- [Exercise details] For the material below, return exactly the lines starting at the line containing "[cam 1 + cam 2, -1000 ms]" and ending at the line containing "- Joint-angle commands", both ends included, and no others.

╔══

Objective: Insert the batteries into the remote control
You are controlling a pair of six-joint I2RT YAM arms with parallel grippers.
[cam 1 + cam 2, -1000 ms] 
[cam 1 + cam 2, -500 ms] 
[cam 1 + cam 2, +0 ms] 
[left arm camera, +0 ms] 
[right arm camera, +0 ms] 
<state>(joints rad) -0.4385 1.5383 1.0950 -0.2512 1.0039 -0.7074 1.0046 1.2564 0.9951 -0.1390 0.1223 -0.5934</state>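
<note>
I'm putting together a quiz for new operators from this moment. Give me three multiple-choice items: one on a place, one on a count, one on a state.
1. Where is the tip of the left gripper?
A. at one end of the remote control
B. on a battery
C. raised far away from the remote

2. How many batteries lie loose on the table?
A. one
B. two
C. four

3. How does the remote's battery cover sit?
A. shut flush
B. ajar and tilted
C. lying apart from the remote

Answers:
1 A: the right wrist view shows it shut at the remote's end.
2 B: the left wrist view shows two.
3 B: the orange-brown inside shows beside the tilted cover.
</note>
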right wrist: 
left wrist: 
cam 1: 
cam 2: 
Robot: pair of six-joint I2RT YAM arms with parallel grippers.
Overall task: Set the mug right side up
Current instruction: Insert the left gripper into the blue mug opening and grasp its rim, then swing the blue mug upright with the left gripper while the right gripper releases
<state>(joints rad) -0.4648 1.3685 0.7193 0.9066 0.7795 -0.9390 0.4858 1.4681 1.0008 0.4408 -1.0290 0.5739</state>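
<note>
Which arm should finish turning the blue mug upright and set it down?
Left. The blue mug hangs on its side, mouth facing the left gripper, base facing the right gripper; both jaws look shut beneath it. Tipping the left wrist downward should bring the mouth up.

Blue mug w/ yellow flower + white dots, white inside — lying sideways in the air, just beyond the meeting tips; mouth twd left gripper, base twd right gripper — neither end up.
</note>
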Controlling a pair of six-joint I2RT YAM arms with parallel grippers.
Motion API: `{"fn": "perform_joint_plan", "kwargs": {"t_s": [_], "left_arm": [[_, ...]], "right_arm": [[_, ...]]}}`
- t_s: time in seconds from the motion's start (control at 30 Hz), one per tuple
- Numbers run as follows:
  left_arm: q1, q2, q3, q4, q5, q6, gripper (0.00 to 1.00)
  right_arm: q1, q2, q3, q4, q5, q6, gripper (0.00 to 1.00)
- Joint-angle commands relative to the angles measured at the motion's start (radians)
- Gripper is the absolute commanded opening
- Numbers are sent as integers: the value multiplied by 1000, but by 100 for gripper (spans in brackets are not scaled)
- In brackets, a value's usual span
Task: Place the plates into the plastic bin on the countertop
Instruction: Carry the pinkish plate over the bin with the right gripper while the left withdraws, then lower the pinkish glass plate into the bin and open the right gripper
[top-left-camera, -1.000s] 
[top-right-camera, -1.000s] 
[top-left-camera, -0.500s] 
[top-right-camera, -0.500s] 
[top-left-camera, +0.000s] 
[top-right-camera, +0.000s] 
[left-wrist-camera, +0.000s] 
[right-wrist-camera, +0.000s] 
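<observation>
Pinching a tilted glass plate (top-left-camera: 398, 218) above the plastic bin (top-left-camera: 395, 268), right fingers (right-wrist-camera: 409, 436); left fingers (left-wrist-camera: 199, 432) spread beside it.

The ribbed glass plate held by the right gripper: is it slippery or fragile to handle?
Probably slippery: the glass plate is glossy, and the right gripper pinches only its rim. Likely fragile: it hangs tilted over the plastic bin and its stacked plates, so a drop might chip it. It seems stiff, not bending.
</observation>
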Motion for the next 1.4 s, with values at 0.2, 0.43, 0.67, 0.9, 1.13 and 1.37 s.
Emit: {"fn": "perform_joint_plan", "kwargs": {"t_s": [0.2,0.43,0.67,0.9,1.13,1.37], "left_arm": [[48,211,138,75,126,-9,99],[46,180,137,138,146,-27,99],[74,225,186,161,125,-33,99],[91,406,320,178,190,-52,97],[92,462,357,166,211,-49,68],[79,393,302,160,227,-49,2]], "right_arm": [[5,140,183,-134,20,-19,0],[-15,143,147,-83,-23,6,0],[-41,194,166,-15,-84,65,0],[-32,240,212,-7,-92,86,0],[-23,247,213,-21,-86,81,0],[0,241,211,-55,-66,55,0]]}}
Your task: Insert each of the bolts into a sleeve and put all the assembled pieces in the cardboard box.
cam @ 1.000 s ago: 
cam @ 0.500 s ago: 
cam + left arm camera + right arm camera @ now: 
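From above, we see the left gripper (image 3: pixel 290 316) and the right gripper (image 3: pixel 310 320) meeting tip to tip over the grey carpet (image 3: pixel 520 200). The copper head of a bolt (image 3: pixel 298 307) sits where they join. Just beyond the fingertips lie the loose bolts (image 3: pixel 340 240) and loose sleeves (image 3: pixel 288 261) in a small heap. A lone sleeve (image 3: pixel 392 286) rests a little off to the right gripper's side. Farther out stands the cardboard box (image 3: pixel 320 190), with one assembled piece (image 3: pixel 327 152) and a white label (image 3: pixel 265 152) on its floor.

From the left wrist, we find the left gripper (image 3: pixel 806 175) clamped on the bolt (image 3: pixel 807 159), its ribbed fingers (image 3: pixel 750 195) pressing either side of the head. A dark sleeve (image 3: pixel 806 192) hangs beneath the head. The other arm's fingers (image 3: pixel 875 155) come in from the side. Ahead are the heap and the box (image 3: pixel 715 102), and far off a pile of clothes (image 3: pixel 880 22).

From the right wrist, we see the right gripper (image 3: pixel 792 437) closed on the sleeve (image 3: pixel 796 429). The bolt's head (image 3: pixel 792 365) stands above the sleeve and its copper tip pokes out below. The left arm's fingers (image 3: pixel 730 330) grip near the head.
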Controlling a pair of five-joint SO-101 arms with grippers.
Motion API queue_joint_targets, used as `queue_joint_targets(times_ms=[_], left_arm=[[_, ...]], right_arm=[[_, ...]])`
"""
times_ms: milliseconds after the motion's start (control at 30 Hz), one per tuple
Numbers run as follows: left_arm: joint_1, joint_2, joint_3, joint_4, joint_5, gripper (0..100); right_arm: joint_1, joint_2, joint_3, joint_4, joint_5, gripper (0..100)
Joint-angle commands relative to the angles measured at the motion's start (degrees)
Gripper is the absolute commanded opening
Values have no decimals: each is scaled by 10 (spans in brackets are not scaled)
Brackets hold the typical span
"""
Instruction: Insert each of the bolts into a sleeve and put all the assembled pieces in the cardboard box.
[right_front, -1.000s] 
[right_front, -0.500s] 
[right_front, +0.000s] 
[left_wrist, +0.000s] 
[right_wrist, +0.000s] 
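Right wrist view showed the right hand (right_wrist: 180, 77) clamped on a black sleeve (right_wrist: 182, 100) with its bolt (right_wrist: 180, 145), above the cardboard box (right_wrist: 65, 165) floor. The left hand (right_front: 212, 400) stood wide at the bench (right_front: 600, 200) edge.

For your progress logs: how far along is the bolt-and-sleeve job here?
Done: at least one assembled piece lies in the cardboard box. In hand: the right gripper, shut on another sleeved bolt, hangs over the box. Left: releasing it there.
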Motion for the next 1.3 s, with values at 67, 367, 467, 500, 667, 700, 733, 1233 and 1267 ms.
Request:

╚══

- [Solution below]
[cam 1 + cam 2, -1000 ms] 
[cam 1 + cam 2, -500 ms] 
[cam 1 + cam 2, +0 ms] 
[left arm camera, +0 ms] 
[right arm camera, +0 ms] 
<state>(joints rad) -0.4385 1.5383 1.0950 -0.2512 1.0039 -0.7074 1.0046 1.2564 0.9951 -0.1390 0.1223 -0.5934</state>
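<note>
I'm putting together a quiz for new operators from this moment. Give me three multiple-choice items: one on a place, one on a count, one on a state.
1. Where is the tip of the left gripper?
A. at one end of the remote control
B. on a battery
C. raised far away from the remote

2. How many batteries lie loose on the table?
A. one
B. two
C. four

3. How does the remote's battery cover sit?
A. shut flush
B. ajar and tilted
C. lying apart from the remote

Answers:
1 A: the right wrist view shows it shut at the remote's end.
2 B: the left wrist view shows two.
3 B: the orange-brown inside shows beside the tilted cover.
</note>
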right wrist: 
left wrist: 
cam 1: 
cam 2: 
Robot: pair of six-joint I2RT YAM arms with parallel grippers.
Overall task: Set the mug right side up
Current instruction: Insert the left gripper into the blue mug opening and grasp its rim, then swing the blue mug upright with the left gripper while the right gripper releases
<state>(joints rad) -0.4648 1.3685 0.7193 0.9066 0.7795 -0.9390 0.4858 1.4681 1.0008 0.4408 -1.0290 0.5739</state>
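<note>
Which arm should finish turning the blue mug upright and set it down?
Left. The blue mug hangs on its side, mouth facing the left gripper, base facing the right gripper; both jaws look shut beneath it. Tipping the left wrist downward should bring the mouth up.

Blue mug w/ yellow flower + white dots, white inside — lying sideways in the air, just beyond the meeting tips; mouth twd left gripper, base twd right gripper — neither end up.
</note>
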Controlling a pair of six-joint I2RT YAM arms with parallel grippers.
Motion API: `{"fn": "perform_joint_plan", "kwargs": {"t_s": [_], "left_arm": [[_, ...]], "right_arm": [[_, ...]]}}`
- t_s: time in seconds from the motion's start (control at 30 Hz), one per tuple
- Numbers run as follows:
  left_arm: q1, q2, q3, q4, q5, q6, gripper (0.00 to 1.00)
  right_arm: q1, q2, q3, q4, q5, q6, gripper (0.00 to 1.00)
- Joint-angle commands relative to the angles measured at the motion's start (radians)

This concludes the answer.